The Iranian nuclear deal, a 159-page agreement with five detailed annexes that dwarfs in dimension any term paper I ever wrote, supposedly places tough restrictions on Iran’s nuclear program in exchange for a phased-in relaxation of international sanctions.
Needless to say, the deal has triggered baleful aftershocks. That witch’s brew of cauldron-bubbling criticism is borne on an active traditional and social media breeze.
President Obama proclaims that under the agreement every pathway to a nuclear weapon would be cut off and it would be based on verification, not trust.
Nevertheless, plenty of throats gulped into their mouths today. Few people relish dancing with the devil.
Now Obama must convince a skeptical Congress that the agreement is the best way to prevent the Middle East from exploding like a gigantic ammo dump explosion.
Congress has 60 days to put the deal’s provisions under a microscope before a possible vote of disapproval.

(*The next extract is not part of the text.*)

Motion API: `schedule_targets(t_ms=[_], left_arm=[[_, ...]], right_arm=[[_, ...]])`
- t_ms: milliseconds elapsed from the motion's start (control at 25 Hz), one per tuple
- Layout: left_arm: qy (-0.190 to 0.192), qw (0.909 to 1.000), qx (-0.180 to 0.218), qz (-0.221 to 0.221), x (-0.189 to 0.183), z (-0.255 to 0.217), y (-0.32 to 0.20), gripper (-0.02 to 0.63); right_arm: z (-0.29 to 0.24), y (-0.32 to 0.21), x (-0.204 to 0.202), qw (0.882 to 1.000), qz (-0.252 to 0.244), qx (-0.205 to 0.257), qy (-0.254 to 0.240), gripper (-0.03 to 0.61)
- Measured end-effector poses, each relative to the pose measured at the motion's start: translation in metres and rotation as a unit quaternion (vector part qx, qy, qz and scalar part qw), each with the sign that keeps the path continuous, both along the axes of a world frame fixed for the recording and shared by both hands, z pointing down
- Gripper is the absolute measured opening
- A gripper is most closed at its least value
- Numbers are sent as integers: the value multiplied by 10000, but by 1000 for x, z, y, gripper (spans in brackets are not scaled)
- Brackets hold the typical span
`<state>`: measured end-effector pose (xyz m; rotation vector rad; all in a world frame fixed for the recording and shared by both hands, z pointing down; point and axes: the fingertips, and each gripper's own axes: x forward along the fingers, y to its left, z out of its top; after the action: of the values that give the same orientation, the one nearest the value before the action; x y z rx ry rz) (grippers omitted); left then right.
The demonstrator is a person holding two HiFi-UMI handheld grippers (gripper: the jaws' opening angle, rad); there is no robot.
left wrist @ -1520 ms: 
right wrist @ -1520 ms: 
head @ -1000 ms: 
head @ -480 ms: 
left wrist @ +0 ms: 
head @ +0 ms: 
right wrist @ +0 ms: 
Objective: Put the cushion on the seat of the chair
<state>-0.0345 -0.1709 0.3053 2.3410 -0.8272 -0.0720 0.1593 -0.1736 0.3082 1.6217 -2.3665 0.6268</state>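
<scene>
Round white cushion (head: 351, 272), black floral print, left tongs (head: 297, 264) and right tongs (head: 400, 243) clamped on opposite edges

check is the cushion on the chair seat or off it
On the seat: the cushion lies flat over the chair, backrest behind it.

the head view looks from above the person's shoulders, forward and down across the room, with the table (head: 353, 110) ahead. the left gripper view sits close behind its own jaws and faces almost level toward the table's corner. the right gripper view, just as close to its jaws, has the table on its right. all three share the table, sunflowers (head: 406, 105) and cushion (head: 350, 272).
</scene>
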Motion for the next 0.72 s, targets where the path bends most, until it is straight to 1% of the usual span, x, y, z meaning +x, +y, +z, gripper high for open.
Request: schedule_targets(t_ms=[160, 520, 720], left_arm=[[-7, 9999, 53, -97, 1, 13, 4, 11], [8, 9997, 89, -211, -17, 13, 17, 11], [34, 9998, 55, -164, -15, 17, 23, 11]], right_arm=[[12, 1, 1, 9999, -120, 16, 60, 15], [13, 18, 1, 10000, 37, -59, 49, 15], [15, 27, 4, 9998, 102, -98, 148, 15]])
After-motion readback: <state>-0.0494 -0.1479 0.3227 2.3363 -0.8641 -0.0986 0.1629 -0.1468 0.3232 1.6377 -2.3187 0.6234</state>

Obama needs a Hail Mary pass to persuade Congress, and do so against the backdrop of a presidential campaign in which GOP candidates have been trashing his foreign policy for months.
Good luck with that because bashing all things Obama is like champagne to his opponents — it gives their ego bubbly sensations.
This fight is going to be a more dangerous shark attack than anything transpiring off the Carolina coast this summer.